I remember stepping up to the pool at a country club when I was 10 and setting off a chain reaction: Several irate parents dragged their children out of the water and fled. Back then, in 1972, I saw these clubs only as a place where families socialized. I grew up in an affluent white neighborhood in Westchester, and all my playmates and neighbors belonged somewhere. Across the street, my best friend introduced me to the Westchester Country Club before he left for Groton and Yale. My teenage tennis partner from Scarsdale introduced me to the Beach Point Club on weekends before he left for Harvard. The family next door belonged to the Scarsdale Golf Club. In my crowd, the question wasn’t “Do you belong?” It was “Where?”

My grandparents owned a Memphis trucking firm, and as far back as I can remember, our family was well off and we had little trouble fitting in—even though I was the only black kid on the high-school tennis team, the only one in the orchestra, the only one in my Roman Catholic confirmation class.

Today, I’m back where I started—on a street of five- and six-bedroom colonials with expensive cars, and neighbors who all belong somewhere.

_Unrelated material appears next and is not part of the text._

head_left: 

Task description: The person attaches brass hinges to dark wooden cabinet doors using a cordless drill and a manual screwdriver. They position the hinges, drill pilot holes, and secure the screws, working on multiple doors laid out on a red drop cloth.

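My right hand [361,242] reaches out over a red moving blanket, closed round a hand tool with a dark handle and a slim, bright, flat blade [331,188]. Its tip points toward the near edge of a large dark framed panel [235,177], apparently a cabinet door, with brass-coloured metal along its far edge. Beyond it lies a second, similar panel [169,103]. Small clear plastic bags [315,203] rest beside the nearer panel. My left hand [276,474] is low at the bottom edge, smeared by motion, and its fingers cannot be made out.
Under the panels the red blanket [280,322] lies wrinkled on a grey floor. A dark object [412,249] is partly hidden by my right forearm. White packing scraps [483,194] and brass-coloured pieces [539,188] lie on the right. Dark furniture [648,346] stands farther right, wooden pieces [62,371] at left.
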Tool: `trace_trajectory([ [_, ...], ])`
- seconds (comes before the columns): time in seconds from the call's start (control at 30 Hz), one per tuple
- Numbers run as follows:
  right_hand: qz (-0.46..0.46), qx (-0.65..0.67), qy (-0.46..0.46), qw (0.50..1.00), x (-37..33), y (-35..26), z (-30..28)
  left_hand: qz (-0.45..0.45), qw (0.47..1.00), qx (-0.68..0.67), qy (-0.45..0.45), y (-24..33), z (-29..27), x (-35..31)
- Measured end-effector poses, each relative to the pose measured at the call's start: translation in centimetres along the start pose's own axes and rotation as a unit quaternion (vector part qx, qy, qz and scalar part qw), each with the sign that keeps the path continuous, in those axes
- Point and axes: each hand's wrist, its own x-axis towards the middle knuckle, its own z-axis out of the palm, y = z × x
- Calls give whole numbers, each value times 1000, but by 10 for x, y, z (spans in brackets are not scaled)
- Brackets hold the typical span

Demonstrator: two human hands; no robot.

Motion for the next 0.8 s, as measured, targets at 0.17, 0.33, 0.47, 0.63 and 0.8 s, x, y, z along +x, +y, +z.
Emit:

As a young lawyer, I realize that these clubs are where business people network, where lawyers and investment bankers meet potential clients and arrange deals. How many clients and deals am I going to line up on the asphalt parking lot of my local public tennis courts?

I am not ashamed to admit that I one day want to be a partner and a part of this network. When I talk to my black lawyer or investment-banker friends or my wife, a brilliant black woman who has degrees from Harvard College, law school, and business school, I learn that our white counterparts are being accepted by dozens of these elite institutions. So why shouldn’t we—especially when we have the same ambitions, social graces, credentials, and salaries?

My black Ivy League friends and I talk about black company vice-presidents who have to beg white subordinates to invite them out for golf or tennis. We talk about the club in Westchester that rejected black Scarsdale resident and millionaire magazine publisher Earl Graves, who sits on Fortune 500 boards, owns a Pepsi-distribution franchise, raised three bright Ivy League children, and holds prestigious honorary degrees. We talk about all the clubs that face a scandal and then run out to sign up one quiet, deferential black man who will remove the taint and deflect further scrutiny.

I wanted some answers. I knew I could never be treated as an equal at this Greenwich oasis—a place so insular that the word Negro is still used in conversation. But I figured I could get close enough to understand what these people were thinking and why country clubs were so set on excluding people like me.

March 28 to April 7, 1992

I invented a completely new résumé for myself. I erased Harvard, Princeton, and my upper-middle-class suburban childhood from my life. So that I’d have to account for fewer years, I made myself seven years younger—an innocent 23. I used my real name and made myself a graduate of the same high school. Since it was ludicrous to pretend I was from “the streets,” I decided to become a sophomore-year dropout from Tufts University, a midsize college in suburban Boston. My years at nearby Harvard had given me enough knowledge about the school to pull it off. I contacted some older friends who owned large companies and restaurants in the Boston and New York areas and asked them to serve as references. I was already on a leave of absence from my law firm to work on a book.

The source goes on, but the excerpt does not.